Setelah itu barulah Anin dan Nana menduduki kursi yang berada di depan gerobak batagor milik Pak Musir.

"Ini gak papa kalo kita ke kantin duluan, Nin?" tanyanya dengan cemas. Sesekali Nana memperhatikan sekitarnya untuk mengawasi jika tidak ada guru di sini.

Anin menggeleng pelan lalu menyeruput jus jeruk yang baru saja sampai. "Gak papa, tenang aja. Semua guru lagi pada rapat, kemungkinan bakalan jam kosong sampai pulang nanti."

"Really?"

"Iya, Nana."

"Lo kok bisa tau kalo bakalan jam kosong sampai pulang sekolah?" tanya Nana yang masih penasaran.

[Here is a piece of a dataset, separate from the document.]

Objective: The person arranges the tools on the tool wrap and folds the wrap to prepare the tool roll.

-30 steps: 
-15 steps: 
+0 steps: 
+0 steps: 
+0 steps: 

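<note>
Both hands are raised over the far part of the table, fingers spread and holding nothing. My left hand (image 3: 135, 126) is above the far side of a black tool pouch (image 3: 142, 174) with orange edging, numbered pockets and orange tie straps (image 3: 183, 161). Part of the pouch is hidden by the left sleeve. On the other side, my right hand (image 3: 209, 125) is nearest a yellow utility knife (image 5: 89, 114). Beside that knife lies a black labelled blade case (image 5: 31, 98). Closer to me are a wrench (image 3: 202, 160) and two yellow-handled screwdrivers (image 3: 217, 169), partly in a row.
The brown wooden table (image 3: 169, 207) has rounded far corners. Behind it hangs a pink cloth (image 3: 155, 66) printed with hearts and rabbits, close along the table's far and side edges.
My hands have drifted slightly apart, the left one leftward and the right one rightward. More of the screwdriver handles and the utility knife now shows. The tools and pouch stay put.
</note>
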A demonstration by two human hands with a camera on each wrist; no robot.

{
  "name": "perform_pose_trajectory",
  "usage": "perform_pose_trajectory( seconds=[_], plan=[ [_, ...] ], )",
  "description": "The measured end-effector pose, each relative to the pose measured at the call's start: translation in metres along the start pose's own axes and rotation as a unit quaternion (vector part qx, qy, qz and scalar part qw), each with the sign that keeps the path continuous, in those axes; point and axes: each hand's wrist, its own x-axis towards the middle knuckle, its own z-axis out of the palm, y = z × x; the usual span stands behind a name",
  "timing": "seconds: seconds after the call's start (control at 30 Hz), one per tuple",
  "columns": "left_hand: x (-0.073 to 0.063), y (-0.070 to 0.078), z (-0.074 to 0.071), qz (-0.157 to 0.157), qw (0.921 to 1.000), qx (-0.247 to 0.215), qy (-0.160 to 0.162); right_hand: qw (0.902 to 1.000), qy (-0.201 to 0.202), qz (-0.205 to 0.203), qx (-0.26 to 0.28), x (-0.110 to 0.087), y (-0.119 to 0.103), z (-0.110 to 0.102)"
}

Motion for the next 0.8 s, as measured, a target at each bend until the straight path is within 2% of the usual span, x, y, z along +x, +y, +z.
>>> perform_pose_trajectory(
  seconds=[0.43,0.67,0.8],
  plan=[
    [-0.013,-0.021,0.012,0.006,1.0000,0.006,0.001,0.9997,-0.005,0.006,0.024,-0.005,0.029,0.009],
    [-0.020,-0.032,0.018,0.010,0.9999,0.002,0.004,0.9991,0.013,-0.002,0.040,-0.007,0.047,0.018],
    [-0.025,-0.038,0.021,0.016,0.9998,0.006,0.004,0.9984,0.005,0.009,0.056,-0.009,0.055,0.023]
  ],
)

Anin berdecak kesal. "Ya, tau, lah. Apa sih yang enggak Anin ketahui tentang sekolah ini?"

"Oke, kalo gitu gue mau tanya," ucap Nana kembali menatap wajah Anin yang tengah mengunyah batagor. "Kapan sekolah ini mulai beroperasi?"

"Enggak tahu," jawabnya.

"Katanya tadi, tahu semua tentang sekolah ini. Gimana, sih?"

"Kalo itu gue gak tau, Na. Tapi kalau soal di mana letak kelas yang dihuni banyak Kakak ganteng baru gue tau," jawab Anin.

"Perasaan wajah lo kaya orang bener deh, tapi otak lo kayaknya agak konslet dikit," ungkap Nana yang sudah tertipu dengan wajah cantik Anin.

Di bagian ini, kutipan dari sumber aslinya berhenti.